PROBLEM: Output exactly the span of lines beginning with the one that holds "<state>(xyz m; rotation" and ending with the last line of the data below.

##### DATA RECORDS

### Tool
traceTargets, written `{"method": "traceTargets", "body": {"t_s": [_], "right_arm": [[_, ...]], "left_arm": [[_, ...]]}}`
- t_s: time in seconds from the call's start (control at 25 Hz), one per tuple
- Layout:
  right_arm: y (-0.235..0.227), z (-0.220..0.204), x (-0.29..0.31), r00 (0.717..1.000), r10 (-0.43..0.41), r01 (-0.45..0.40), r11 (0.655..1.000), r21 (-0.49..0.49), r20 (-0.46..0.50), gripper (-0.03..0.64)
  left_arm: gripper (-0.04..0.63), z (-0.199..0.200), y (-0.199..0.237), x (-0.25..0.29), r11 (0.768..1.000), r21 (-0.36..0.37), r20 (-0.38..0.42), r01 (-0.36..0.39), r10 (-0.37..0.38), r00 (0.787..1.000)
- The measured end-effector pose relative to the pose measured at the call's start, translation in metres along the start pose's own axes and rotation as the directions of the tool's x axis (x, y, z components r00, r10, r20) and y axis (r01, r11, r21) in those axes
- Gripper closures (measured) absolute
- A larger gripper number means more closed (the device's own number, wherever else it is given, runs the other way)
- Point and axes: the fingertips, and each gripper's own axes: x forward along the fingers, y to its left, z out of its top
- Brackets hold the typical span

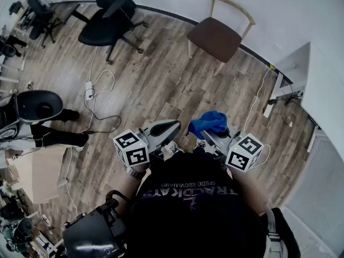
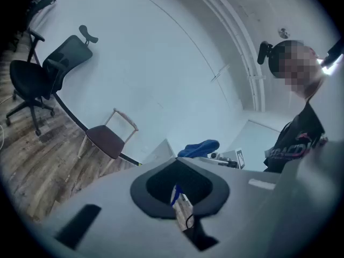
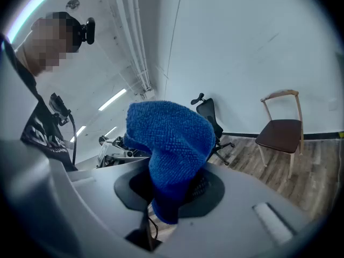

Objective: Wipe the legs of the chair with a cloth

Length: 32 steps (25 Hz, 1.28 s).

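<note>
A chair [image 1: 216, 35] with a brown seat and light wooden legs stands by the white wall, well ahead of me; it also shows as the chair [image 2: 107, 138] and the chair [image 3: 279, 130] in the gripper views. My right gripper [image 1: 215, 136] is held close to my body, shut on a blue cloth [image 1: 208, 123]. That cloth [image 3: 169, 138] bulges up out of the right gripper [image 3: 172, 190]. My left gripper [image 1: 161, 130] is beside it, shut with nothing in it; in its own view the left gripper [image 2: 180, 192] has the cloth [image 2: 200, 148] just beyond it.
A black office chair [image 1: 110, 20] stands at the back left, another [image 1: 40, 9] farther left. A white power strip [image 1: 89, 90] with cables lies on the wooden floor. A cardboard box [image 1: 37, 171] sits at my left. A white desk [image 1: 295, 69] stands at the right.
</note>
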Motion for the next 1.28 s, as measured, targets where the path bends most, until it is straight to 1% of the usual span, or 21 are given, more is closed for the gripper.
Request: {"method": "traceTargets", "body": {"t_s": [0.16,0.48,0.72,0.8,1.04,1.28], "right_arm": [[-0.002,0.000,-0.002,1.000,-0.004,0.004,1.000,0.003,-0.001,0.534],[-0.008,0.000,-0.009,1.000,-0.010,0.010,1.000,0.003,0.003,0.534],[-0.006,0.011,-0.016,0.998,0.045,-0.044,0.999,-0.006,0.034,0.531],[-0.008,0.014,-0.020,0.998,0.051,-0.051,0.999,-0.016,0.035,0.531],[-0.026,0.032,-0.039,0.995,0.045,-0.045,0.999,0.004,0.085,0.531],[-0.057,0.052,-0.067,0.994,0.022,-0.021,1.000,-0.009,0.107,0.531]], "left_arm": [[0.595,0.001,-0.002,0.004,1.000,-0.016,-0.001,0.003,-0.003,1.000],[0.595,-0.001,-0.003,0.012,1.000,-0.014,-0.008,0.007,-0.007,1.000],[0.595,-0.002,-0.005,0.024,1.000,-0.016,-0.013,0.007,-0.007,1.000],[0.595,-0.003,-0.006,0.029,1.000,-0.017,-0.012,0.003,-0.003,1.000],[0.595,0.000,-0.009,0.046,1.000,-0.009,-0.005,-0.011,0.011,1.000],[0.595,0.004,-0.018,0.083,1.000,0.005,-0.011,-0.013,0.013,1.000]]}}
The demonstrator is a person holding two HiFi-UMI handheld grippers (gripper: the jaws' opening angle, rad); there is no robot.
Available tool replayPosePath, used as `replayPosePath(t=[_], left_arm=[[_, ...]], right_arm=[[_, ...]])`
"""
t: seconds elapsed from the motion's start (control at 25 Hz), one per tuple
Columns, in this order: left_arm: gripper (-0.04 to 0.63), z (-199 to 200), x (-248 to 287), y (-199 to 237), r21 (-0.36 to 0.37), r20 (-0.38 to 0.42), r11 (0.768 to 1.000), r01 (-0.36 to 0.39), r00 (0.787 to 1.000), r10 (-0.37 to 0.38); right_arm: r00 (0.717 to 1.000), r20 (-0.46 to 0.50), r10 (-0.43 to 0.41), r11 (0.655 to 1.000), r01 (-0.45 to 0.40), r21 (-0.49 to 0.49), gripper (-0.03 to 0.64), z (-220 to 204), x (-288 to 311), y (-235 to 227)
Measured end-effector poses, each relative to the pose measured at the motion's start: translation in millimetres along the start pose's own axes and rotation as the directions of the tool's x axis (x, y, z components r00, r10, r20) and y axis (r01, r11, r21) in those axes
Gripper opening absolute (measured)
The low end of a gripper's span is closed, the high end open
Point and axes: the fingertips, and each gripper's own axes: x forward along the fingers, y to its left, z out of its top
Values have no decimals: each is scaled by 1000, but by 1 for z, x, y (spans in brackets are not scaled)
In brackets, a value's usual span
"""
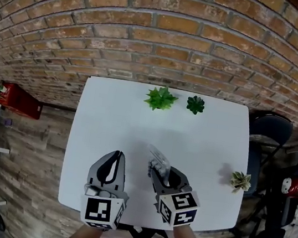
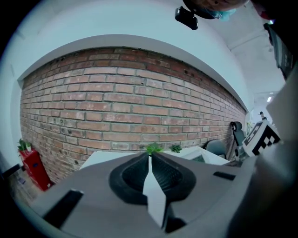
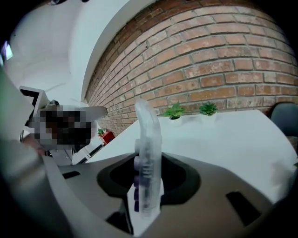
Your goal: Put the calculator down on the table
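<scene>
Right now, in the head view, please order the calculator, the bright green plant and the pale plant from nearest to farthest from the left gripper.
1. calculator: just right of the left gripper, held by the right gripper.
2. bright green plant: far side, ahead.
3. pale plant: far right edge.

Tally on and beside the white table.
One table (image 1: 206,147); three small potted plants: bright green plant (image 1: 160,98) and darker plant (image 1: 195,104) at the far edge, pale plant (image 1: 240,181) near the right edge; one calculator (image 3: 148,153); two grippers, left gripper (image 1: 113,158) and right gripper (image 1: 157,172); one red box (image 1: 21,101) beyond the left edge.
</scene>
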Motion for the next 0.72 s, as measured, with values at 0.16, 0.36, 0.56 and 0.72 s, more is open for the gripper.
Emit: replayPosePath(t=[0.16,0.36,0.56,0.72], left_arm=[[25,-8,5,8,-6,-15,1000,-12,1000,12],[25,-8,9,13,1,-15,1000,-12,1000,12],[26,-14,12,16,-7,-31,1000,-10,999,9],[26,-17,16,19,-11,-39,1000,-9,999,8]], right_arm=[[1000,-26,17,1000,-17,15,135,-10,9,1],[999,-42,29,998,-27,51,135,-18,18,1],[998,-39,58,991,-53,121,137,-19,25,1],[994,-61,89,983,-78,167,141,-20,32,0]])
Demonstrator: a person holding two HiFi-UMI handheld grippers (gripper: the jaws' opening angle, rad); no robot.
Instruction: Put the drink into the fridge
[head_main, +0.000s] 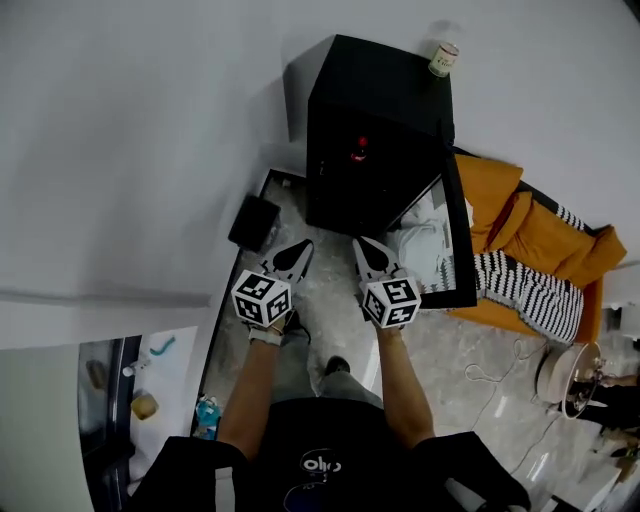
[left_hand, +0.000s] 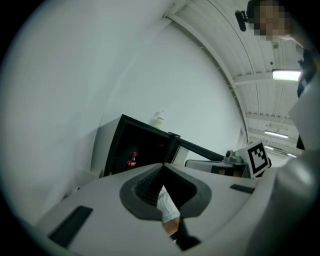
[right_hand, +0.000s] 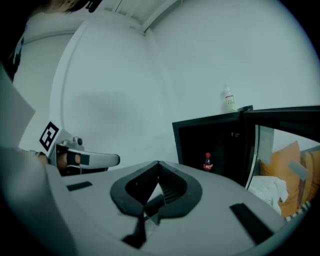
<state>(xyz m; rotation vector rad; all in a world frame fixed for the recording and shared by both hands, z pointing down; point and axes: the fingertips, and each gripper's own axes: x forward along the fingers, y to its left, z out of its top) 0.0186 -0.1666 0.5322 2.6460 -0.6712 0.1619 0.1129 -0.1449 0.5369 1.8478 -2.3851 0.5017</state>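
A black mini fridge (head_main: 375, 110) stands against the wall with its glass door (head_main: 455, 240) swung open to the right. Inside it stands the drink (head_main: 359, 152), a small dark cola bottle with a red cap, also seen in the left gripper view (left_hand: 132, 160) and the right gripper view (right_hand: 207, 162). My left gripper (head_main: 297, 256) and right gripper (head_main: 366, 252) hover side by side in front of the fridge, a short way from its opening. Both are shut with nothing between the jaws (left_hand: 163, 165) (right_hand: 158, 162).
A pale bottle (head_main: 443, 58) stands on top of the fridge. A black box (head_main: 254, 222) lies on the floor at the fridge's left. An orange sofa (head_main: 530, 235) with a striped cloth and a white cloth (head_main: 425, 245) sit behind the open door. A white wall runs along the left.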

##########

REPLY TO THE TASK:
<state>(xyz m; rotation vector rad; all in a world frame fixed for the recording and shared by both hands, z pointing down; point and axes: the fingertips, and each gripper's own axes: x forward along the fingers, y to its left, z out of its top) 0.0186 -0.1666 0.5322 2.6460 -0.6712 0.1619 0.1129 -0.1449 0.5369 1.8478 -2.3851 0.5017</state>
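A black mini fridge (head_main: 375, 110) stands against the wall with its glass door (head_main: 455, 240) swung open to the right. Inside it stands the drink (head_main: 359, 152), a small dark cola bottle with a red cap, also seen in the left gripper view (left_hand: 132, 160) and the right gripper view (right_hand: 207, 162). My left gripper (head_main: 297, 256) and right gripper (head_main: 366, 252) hover side by side in front of the fridge, a short way from its opening. Both are shut with nothing between the jaws (left_hand: 163, 165) (right_hand: 158, 162).
A pale bottle (head_main: 443, 58) stands on top of the fridge. A black box (head_main: 254, 222) lies on the floor at the fridge's left. An orange sofa (head_main: 530, 235) with a striped cloth and a white cloth (head_main: 425, 245) sit behind the open door. A white wall runs along the left.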

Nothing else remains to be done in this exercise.